The honest summary: AOD-9604 is a research-grade compound with strong mouse data, mixed human data, and a Phase IIb that did not work. It is not a substitute for the GLP-1 class. It is a niche tool for researchers running mechanism-comparative work or fat-loss-adjacent stacks.

Sourcing

Research-grade AOD-9604 is sold as injectable lyophilized vials. Ascension Peptides carries it in the injectable catalog with 50% off using code ENHANCED. For our broader sourcing analysis, the best legit peptide vendors 2026 ranking covers vendor-by-vendor COA standards.

For the closest mechanistic alternatives that did reach approval, the tesamorelin compound guide covers the GHRH analog that targets visceral adipose tissue and is FDA-approved for HIV-associated lipodystrophy.

FAQ

What is the standard AOD-9604 research dose?

The convergent research-grade protocol is 250-500 mcg daily, subcutaneous, fasted morning, for 12-week cycles. The 300-500 mcg range is the most common starting point. There is no clean dose-response curve from the human trial data, so this protocol is partly inherited from the early oral trials and partly from animal-model adaptation.

Did AOD-9604 actually work in humans?

The early Phase IIa trial showed modest weight loss (2.6 kg vs 0.8 kg placebo at 12 weeks).
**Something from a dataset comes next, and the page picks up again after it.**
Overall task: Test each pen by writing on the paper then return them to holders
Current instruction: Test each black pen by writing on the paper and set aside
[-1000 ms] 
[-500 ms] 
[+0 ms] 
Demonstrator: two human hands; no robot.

The pivotal Phase IIb trial with 536 subjects over 24 weeks did not reach statistical significance versus placebo. Metabolic Pharmaceuticals discontinued development in 2007. The compound is research-grade only and is not approved by any major health authority for any indication.

Why does AOD-9604 not raise IGF-1?

AOD-9604 is the C-terminal fragment of human growth hormone (residues 177-191) and lacks the N-terminal regions that bind the growth hormone receptor in liver to drive IGF-1 production. It retains the lipolytic activity that maps to a different mechanism in adipose tissue. This was the original design hypothesis and it has held up across the published mechanism work (Heffernan et al., 2001).

Should I run AOD-9604 fasted?

Yes, fasted morning dosing is the convention. The lipolytic mechanism is amplified when insulin levels are low, which is why most research protocols inject 30 minutes before fasted cardio or before the first meal of the day. Post-meal injection puts AOD-9604 into a high-insulin environment that is less favorable for lipolysis.

Can I stack AOD-9604 with CJC-1295 / Ipamorelin?

Yes, this is a common research stack. AOD-9604 targets adipose lipolysis directly. CJC-1295 + Ipamorelin drives endogenous GH release, which has its own lipolytic effects through different mechanisms. Stacking the two addresses fat loss through complementary pathways. The CJC-1295 + Ipamorelin protocol covers the secretagogue side of this stack in detail.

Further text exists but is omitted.